I believe in hugs. For all occasions a hug is most appropriate. In my opinion a hug is an expression of your feelings through action instead of words.
In the past year, I have been the giver and receiver of a million and one hugs. Beginning with a hug to welcome the new year all the way to wishing my brother a Merry Christmas the morning of, and everything in between. As a graduating student, starting her first year in college, the power of a simple hug has never seem so relevant.

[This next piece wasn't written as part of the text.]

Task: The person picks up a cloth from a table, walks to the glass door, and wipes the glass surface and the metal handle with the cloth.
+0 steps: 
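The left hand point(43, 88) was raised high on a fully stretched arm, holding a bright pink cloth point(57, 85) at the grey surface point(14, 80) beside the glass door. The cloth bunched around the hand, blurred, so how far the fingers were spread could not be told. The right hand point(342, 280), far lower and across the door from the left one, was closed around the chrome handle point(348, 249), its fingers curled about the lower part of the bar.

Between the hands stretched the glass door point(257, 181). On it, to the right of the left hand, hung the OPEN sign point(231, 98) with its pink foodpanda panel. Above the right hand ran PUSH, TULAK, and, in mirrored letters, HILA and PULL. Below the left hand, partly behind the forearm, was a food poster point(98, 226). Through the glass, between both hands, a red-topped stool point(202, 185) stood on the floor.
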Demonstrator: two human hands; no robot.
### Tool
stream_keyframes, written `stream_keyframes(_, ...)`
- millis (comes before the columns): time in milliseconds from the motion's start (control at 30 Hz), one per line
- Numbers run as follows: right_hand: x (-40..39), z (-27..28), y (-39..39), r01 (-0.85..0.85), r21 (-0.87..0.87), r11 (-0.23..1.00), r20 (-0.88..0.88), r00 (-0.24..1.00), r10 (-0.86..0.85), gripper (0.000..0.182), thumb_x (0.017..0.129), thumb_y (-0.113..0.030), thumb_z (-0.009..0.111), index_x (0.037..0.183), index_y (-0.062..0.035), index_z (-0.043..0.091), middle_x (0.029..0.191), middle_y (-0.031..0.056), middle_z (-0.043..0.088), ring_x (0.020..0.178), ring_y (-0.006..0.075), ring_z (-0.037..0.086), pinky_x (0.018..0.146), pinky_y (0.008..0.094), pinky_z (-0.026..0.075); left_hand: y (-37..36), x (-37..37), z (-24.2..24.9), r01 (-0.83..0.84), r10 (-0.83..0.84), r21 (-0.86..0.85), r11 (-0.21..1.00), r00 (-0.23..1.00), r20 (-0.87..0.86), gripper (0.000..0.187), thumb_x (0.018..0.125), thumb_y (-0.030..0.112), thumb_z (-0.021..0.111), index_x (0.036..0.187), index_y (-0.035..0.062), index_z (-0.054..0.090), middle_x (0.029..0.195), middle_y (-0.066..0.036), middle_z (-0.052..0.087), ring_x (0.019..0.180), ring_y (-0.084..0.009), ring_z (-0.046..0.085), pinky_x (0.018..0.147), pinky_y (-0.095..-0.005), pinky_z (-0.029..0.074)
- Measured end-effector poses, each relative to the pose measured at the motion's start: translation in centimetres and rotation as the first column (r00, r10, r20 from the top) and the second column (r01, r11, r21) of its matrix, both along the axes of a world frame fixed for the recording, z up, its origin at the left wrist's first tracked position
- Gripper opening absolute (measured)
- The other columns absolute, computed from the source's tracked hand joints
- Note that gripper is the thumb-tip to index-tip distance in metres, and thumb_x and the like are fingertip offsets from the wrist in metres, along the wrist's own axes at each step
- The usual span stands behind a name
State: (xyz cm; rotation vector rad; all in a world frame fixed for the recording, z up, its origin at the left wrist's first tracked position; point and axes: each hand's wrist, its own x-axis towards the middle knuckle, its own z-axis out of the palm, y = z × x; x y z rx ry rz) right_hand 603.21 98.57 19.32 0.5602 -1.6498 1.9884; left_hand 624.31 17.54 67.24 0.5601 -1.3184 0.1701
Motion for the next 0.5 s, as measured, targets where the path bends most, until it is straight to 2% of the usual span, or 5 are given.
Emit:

On graduation day alone I probably received half of the million hugs. From the hug my mother gave me to congratulate me on graduating with honors first thing in the morning, to the many friends I hugged out of excitement at the realization that we were finally done with high school and beginning our lives as college students. Not to mention the parties to which hugs were exchanged among friends and family as a show of pride and congratulations. Summing up the night with a group hug of between my three best friends and me as a cap of a great night and the past four years together.
Unfortunately, with the happiness of exiting high school came the sadness of leaving the only home I have ever lived in, friends I have grown up with, and a family I could not live without. The night before I left for college I had said good-bye to the one friend that always understood me. Our hug that particular night was unlike any other. It seemed to never end, for neither one of us wanted to let go, and represented the love we have for each other, the amount to which we will miss each other, and the declaration that even though we will be miles apart our friendship will never end. By that point, I had given countless farewell hugs each one significant to the relationship between me and the other person, but no hug compared to the embrace between my mother and I. After lugging all my stuff into my new dorm and spending the weekend preparing me for the year to come, my mom wrapped her arms around me and assured me that I would do great things in college and that she will always love who ever I become. The sense of security, love, and completion from a simple hug gave me the courage to finally taking that step to start my journey.
Now I have been in college for a little over a quarter and have adjusted to college life, but on nights when I miss home I want nothing more than a big comforting hug from my mother. A wise woman once told me that there is nothing like the hug from your mama to take all your problems way.